Computation and Language,Computers and Society
What problem does this paper attempt to address?
This paper attempts to solve two core problems faced in legal analysis writing: 1. **Case Retrieval**: Legal professionals need to cite relevant precedents (i.e., previous case judgments) when writing legal analyses. Finding relevant documents from millions of cases and weaving them into a persuasive whole requires a great deal of time and effort. Therefore, this paper constructs a dataset named CLERC (CaseLaw Evaluation and Retrieval Corpus), aiming to help train and evaluate the model's ability to find corresponding cited precedents when given a piece of legal analysis text. 2. **Retrieval - Based Generation**: In addition to finding relevant precedents, legal professionals also need to combine the content of these precedents with the context to generate legal analyses that are coherent and support specific arguments.
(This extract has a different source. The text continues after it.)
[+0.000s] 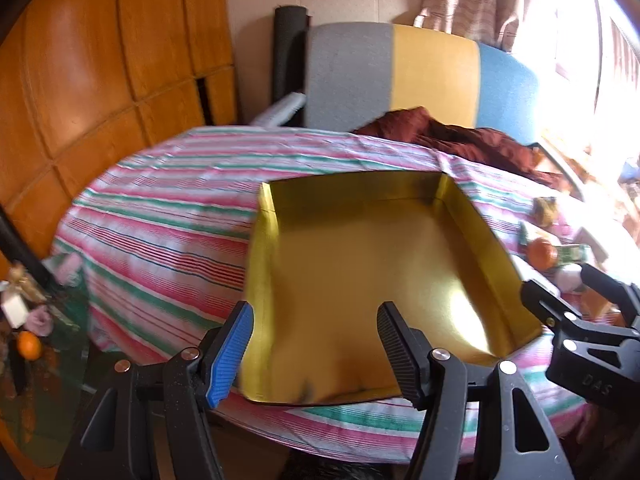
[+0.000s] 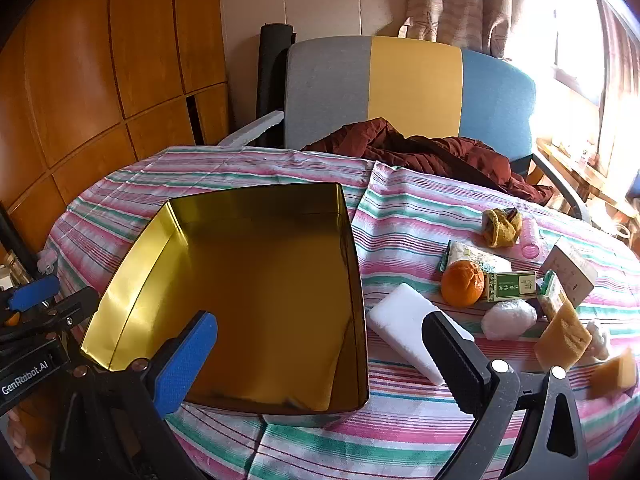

The CLERC dataset also supports evaluating the model's ability to generate a coherent analysis in support of a certain reasoning goal based on compiling these cited precedents (and their previous contexts). Specifically, the CLERC dataset contains two main tasks: - **Information Retrieval (IR)**: Given a piece of legal analysis text, the model needs to find relevant precedent citations. - **Retrieval - Augmented Generation (RAG)**: The model needs to generate legal analysis text that supports specific arguments based on the found relevant precedents and their contexts. Through these two tasks, the CLERC dataset aims to improve the performance of legal intelligence systems, enabling them to more effectively assist legal professionals in case retrieval and legal analysis writing.